- [WHAT IS EXPECTED]: Only one stretch of the data below is needed. Output the lines from the one with "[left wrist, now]" up to and including the one with "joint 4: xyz", exactly as they stand.

- [DATASET EXCERPT]:
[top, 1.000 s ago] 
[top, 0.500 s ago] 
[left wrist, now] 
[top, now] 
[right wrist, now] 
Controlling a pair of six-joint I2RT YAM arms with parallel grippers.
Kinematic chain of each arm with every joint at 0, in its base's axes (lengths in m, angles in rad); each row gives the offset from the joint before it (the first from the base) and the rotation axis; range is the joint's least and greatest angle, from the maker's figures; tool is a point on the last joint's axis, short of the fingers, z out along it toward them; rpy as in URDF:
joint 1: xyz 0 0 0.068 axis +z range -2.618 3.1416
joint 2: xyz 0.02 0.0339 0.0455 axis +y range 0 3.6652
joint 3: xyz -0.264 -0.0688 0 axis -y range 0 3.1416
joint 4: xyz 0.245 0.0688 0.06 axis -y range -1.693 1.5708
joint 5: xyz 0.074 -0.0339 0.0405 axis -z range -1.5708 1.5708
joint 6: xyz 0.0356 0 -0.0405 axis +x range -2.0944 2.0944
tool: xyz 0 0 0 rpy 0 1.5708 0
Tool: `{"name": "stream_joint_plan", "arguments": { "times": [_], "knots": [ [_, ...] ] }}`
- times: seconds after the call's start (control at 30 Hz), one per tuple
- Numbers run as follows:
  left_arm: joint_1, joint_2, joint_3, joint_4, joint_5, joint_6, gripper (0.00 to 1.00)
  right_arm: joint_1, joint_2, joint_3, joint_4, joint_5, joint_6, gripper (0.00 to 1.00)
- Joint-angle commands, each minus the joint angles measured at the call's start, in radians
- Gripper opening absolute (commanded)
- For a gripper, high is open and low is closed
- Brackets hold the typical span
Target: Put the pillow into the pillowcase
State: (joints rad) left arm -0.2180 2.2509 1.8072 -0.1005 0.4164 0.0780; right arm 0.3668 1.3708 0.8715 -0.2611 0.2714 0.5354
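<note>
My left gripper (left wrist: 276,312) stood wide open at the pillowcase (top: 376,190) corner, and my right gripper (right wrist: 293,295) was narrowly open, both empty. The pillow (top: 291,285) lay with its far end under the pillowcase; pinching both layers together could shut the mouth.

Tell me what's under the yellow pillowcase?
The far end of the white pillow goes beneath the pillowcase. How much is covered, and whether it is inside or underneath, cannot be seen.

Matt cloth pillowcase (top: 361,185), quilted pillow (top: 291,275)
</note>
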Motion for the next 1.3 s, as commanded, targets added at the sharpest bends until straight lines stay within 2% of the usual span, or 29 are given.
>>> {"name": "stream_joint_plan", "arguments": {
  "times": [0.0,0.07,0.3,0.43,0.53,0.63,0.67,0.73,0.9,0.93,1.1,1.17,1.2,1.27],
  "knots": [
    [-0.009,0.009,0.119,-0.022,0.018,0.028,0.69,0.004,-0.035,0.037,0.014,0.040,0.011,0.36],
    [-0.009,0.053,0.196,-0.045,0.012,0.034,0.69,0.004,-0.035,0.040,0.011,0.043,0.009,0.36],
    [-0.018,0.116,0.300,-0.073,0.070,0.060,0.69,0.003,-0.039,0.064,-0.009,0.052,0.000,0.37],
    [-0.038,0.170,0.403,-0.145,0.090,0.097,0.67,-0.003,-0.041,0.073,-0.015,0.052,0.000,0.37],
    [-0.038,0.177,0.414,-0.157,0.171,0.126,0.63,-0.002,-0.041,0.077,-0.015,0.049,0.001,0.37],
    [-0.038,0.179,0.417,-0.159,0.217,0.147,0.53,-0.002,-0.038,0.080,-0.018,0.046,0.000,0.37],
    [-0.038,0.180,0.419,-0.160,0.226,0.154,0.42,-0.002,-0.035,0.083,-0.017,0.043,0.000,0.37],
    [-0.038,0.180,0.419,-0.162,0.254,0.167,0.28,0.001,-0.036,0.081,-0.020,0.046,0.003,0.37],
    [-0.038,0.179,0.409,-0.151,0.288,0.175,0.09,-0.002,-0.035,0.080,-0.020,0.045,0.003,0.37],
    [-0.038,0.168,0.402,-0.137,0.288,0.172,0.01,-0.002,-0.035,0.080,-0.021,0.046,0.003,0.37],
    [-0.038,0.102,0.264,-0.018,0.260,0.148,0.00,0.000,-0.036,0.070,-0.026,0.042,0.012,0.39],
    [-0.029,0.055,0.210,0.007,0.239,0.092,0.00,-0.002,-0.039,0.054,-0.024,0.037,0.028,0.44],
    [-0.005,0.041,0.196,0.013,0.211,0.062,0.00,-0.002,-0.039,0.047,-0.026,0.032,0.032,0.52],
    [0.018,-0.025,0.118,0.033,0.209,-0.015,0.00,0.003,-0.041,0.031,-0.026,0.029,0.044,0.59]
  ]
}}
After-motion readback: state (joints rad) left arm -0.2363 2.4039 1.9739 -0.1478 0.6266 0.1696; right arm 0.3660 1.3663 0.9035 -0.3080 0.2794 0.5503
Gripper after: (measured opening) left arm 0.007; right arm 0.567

- [EXPECTED ANSWER]:
[left wrist, now] 
[top, now] 
[right wrist, now] 
Controlling a pair of six-joint I2RT YAM arms with parallel grippers.
Kinematic chain of each arm with every joint at 0, in its base's axes (lengths in m, angles in rad); each row gives the offset from the joint before it (the first from the base) and the rotation axis; range is the joint's least and greatest angle, from the maker's figures; tool is a point on the last joint's axis, short of the fingers, z out along it toward them; rpy as in URDF:
joint 1: xyz 0 0 0.068 axis +z range -2.618 3.1416
joint 2: xyz 0.02 0.0339 0.0455 axis +y range 0 3.6652
joint 3: xyz -0.264 -0.0688 0 axis -y range 0 3.1416
joint 4: xyz 0.245 0.0688 0.06 axis -y range -1.693 1.5708

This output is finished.